2. Tag (8. Oktober 2019): Kapstadt – Kap der Guten Hoffnung

Wir haben gut geschlafen und nach einem ausgezeichneten Frühstück geht es nun auf die erste Tour zum etwa 70 Km entfernten Kap der Guten Hoffnung. Inzwischen haben wir uns in der Reisegruppe schon etwas besser kennengelernt. Wir liegen alle im Alter 50+. Der Älteste unter uns ist mit 80 Jahren Willi, der in Duisburg lebt, aber in Delitzsch bei Leipzig aufgewachsen ist und mit 17 Jahren dann rüber in den Westen gemacht hat. Obwohl Willi sehr rüstig ist, besteht doch schnell Konsens unter allen darüber, dass er als der doch mit einigem Abstand älteste Teilnehmer den bequemeren Beifahrerplatz auf Dauer einnehmen soll. Schon unsere Reiseunterlagen aber später auch Butz wiesen darauf hin, dass es üblich sei, die Plätze im Bus täglich zu wechseln, weil sie natürlich im Hinblick auf Sicht und Beinfreiheit unterschiedlich sind. Daran hielten wir übrigen uns dann auch.

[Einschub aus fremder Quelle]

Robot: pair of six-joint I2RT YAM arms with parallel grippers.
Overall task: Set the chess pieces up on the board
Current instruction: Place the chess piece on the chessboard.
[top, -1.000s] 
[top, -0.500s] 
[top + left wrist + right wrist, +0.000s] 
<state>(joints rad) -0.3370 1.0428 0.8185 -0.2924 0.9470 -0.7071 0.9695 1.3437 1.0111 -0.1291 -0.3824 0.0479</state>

Aus Kapstadt heraus geht es dann an die False Bay (Falsche Bucht), die ihren Namen von den Seefahrern bekommen hat, die ihre Schiffe in die Bucht steuerten, weil sie diese fälschlicherweise für die Tafelbucht hielten. Entlang der False Bay bieten sich phantastische Aussichten auf die steilen Klippen der von Wind und Wetter zerklüfteten Felsenlandschaft des Kaps. Auf halben Wege in der Nähe des Städtchens Simon´s Town machen wir einen Stopp und besuchen die bekannteste Pinguinkolonie Südafrikas. Auf angelegten Stegen können wir durch die Kolonie schlendern und hunderte Brillenpinguine beobachten. Es ist ein reges Treiben und die Fotoapparate kommen natürlich nicht zur Ruhe.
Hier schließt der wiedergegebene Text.